1974) [R]ace is not a very useful scientific concept. We know roughly what we are talking about - skin color, hair form, and so on, and there are rough divisions of mankind on this basis. But they are very rough and scientifically not very useful.
Racial differences were useful in the evolutionary sense in the period when the human species was spreading out all over the globe. These minor adaptations, which is what they are, helped us to adapt and spread into numerous micro-environments. Now when we have clothing, buildings, artificial climate control, these physical adaptations just don't mean very much. Individuals live all over the globe regardless of their skin color or hair form. We just don't really need these adaptations anymore. [...]
[I]f we were to expand to other planets and environments, then race and racial differences could become important again. [...] Genetic variation could again then by useful At our present moment on Earth, however, there's scarcely any use for it at all.
Robin Fox interviewed by Frank Miele in "The Imperial Animals 25 Years Later" in Skeptic (v4 n1, 1996)

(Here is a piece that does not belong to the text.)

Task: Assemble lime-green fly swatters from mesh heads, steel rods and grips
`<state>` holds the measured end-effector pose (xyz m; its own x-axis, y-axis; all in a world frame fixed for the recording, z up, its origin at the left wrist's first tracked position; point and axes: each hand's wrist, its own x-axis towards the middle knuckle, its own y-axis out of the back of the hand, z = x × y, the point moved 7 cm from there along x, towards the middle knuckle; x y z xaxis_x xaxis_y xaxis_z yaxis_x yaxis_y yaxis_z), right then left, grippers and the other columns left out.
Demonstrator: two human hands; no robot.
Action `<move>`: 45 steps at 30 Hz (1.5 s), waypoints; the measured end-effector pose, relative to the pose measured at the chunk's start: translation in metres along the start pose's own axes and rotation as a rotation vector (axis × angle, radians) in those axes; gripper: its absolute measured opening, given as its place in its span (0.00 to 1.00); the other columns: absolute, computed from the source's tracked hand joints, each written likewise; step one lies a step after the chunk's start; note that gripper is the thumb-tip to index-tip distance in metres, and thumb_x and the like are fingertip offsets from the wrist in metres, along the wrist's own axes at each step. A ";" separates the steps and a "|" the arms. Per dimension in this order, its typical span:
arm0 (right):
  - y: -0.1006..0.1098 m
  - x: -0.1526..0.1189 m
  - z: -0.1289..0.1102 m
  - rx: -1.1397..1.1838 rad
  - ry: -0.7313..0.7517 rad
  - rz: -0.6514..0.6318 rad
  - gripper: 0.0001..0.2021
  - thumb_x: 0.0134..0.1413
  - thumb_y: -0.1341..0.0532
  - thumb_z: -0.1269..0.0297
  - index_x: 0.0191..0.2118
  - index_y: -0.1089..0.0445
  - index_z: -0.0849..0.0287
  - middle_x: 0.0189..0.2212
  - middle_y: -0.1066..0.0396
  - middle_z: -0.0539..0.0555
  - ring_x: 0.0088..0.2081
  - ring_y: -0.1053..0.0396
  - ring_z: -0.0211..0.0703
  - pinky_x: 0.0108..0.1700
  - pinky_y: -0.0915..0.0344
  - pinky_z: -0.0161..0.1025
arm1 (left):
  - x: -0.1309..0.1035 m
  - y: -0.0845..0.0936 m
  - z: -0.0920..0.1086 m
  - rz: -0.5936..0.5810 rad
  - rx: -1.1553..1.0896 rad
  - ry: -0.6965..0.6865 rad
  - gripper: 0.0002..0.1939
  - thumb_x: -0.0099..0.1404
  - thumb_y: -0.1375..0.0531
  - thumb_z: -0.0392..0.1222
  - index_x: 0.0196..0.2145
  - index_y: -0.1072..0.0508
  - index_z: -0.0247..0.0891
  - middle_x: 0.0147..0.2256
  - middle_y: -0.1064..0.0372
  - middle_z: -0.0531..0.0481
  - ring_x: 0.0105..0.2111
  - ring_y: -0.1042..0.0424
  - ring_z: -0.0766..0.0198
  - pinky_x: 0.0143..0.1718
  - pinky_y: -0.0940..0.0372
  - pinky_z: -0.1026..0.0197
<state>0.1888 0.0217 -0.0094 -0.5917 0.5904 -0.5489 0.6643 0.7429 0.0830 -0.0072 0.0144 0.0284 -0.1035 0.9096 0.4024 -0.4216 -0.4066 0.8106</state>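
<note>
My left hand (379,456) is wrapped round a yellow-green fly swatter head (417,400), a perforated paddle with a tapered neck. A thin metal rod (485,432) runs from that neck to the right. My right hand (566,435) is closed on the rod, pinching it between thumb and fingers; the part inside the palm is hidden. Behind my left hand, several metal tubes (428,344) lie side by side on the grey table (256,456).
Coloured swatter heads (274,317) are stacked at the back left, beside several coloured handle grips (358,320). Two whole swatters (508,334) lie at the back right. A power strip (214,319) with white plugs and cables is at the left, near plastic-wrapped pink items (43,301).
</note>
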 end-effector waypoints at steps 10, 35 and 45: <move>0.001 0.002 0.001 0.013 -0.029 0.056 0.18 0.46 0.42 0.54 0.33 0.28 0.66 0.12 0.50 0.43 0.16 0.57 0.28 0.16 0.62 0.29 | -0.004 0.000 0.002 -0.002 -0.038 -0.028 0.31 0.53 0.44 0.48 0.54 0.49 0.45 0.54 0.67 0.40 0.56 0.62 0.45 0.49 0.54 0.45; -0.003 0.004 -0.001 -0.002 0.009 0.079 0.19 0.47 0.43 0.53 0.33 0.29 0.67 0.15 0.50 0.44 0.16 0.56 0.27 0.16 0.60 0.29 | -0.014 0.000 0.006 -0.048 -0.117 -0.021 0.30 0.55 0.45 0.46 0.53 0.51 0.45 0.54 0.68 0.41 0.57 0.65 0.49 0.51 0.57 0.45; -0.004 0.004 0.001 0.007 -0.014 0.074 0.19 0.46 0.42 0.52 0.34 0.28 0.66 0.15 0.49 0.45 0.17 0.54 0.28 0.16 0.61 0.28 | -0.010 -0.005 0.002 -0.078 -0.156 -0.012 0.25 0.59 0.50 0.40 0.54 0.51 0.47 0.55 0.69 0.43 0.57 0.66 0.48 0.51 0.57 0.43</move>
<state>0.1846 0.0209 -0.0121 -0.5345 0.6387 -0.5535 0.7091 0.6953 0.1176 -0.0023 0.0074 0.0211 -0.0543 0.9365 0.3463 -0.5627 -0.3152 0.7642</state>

1975) ROBIN FOX: We have a deeply built-in fear of the stranger. This is part of a Paleolithic spacing mechanism. Tribes were separated in space and there were some individuals that were like you and some that were not like you. Therefore, we have a similarity detection mechanism built into us. From childhood, we tend to develop a picture of an ideal form or face from observation of the people around us. We have a special part of the brain that sorts through faces looking for familiarity. Those that are least familiar are those that are going to be the most frightening.
And even if nature doesn't provide the cues to familiarity, like skin color, for us, we provide it for ourselves with things like costumes, haircuts, tatoos, headdresses, things through the nose, or anything that distinguishes who we are from who they are. Skin color is merely one aid to this inborn xenophobia. Something deep down in that Paleolithic brain registers "Different, DIfferent, Different!"
LIONEL TIGER: I agree, but I defy either of you to tell me the observable racial differences between a Serb, a Croat, and a Bosnian Muslim, for example.
FOX: As I said, if there isn't any observable difference to separate the in-group from the out-group, we'll make one up.
TIGER: So we make up religious categories, such as Muslim versus Catholic versus Orthodox, or whatever. People appear to find such differentiation easy to learn and are then quite willing to find their group superior to the other group, and then to find it necessary to "defend" their group against the other.
Robin Fox and Lionel Tiger interviewed by Frank Miele in "The Imperial Animals 25 Years Later" in Skeptic (v4 n1, 1996)
1976) We can't necessarily go from "is" to "Ought," but we can certainly go from "Is" to "Is." The Darwinian perspective is not necessarily, or even desirably, a set of moral recommendations. It is merely an empirical starting point that permits you to get the facts right. On that basis, you might then try to create some sensible social policies. For example, when Karl Marx and his friends created their vision of a utopian world based on a severe misunderstanding of Homo sapiens they doomed half the planet to disaster for 70 some years. If Marx had actually paid some attention to Darwin in some systematic and thoughtful way, rather than merely thinking of himself as the economic analog of Darwin, he might have concluded that you might want to have the family and the kinship structure still form the basis for a large part of the social system. The kinship structure is a part of living biology. Instead Marx denied the power of the family altogether. [...] If you don't understand the family nature of human beings, and opt instead for some kind of bureaucratic ideal of impartial non-emotionality, you're probably going to get it all wrong.
Lionel Tiger interviewed by Frank Miele in "The Imperial Animals 25 Years Later" in Skeptic (v4 n1, 1996)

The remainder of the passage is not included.